4 debatable points on the delay of ICD-10
4. How more accurate coding will affect patient care.
Sisko:
It will ensure providers are doing what they should have been doing all along. According to Sisko, ICD-10 will increase first pass adjudication rates, resulting in faster claims payment and less administrative hassle for providers and patients. “Enhanced documentation of a patient’s clinical condition can only improve care and will enable a more accurate means of sharing information with other caregivers,” he said. “More specific diagnoses codes and more accurate definition of procedures performed will be the Lingua Franca for HIE’s.” More accurate coding will facilitate auditing efforts, reduce time related to RAC inquiries, and should decrease ability for fraudsters to game the system, he added.
[See also: ICD-10 prep on the upswing, says AHIMA .]
“The other thing is bilaterally, left to right. So you have a broken leg and it’s the second time you’ve been to the doctor versus the first time. The second time the payment for that should have been bundled with the first. So, they’re taking these two elements, which are combinations of the single code, so of course it increases the code set, but providers should have been collecting this info all along. They’re grousing this is an extra burden. Well, it shouldn’t be.” ICD10 Watch participant, David Saintsing, added a broad clinical and informatics view and analysis, “would show that ICD-10, from a patient outcome perspective, would improve over time the standards of care for a particular illness, as we, as scientists, get a greater level of detail.”
Tennant:
We don’t know enough to implement ICD-10. “The quality of healthcare would not change at all,” said Tennant. “This is a change in code set.” Tennant referenced the Wall Street Journal article, which took a humorous look at all the irrelevant codes associated with ICD-10. “I think that was one of the catalysts for the vote by the AMA; it talked about being bit by a turtle or walking into a lamp post or being burned if your water skis were on fire. But should we be basing our reimbursement coding system around that? No.” He added one of the arguments is we don’t get to the granularity available to ICD-9. “There is something called unspecified, but virtually, in every category, there is the ability to code unspecified, or you can select a more detailed code.”
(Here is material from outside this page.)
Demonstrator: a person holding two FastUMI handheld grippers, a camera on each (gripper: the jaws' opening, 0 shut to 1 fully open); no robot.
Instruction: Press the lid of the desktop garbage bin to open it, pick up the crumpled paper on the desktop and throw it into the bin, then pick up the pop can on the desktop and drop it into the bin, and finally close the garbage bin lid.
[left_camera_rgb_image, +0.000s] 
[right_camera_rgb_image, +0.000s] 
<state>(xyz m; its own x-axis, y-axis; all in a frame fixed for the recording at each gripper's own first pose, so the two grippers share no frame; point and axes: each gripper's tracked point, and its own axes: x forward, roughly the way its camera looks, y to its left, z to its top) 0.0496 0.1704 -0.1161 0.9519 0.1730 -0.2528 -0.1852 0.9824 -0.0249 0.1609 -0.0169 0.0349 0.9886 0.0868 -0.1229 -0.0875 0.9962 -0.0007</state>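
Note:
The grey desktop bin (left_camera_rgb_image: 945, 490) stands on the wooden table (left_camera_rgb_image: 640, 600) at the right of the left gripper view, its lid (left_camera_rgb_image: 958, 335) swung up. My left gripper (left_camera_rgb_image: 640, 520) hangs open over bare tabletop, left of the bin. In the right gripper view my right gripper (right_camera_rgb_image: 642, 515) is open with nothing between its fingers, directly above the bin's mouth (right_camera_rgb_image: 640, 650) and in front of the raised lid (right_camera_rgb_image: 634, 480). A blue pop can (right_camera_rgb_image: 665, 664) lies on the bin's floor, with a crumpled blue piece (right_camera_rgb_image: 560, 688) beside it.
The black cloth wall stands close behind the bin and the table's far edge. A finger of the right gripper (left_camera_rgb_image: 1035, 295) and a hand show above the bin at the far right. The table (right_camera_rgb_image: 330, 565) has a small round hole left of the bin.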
The question is, said Tennant, will physicians code to this more granular level? And if they don’t, then will we gain the advantage of moving to this new code set? “And if they do, what will be the payment policies of the health plans, including Medicare, for example. Maybe health plans require the most granular codes and other ones will accept unspecified. So the payment policy issue is one of those great unknowns, and health plans have not yet been announcing their payment policy. That is one of those issues that will have a tremendous impact on physician practices.”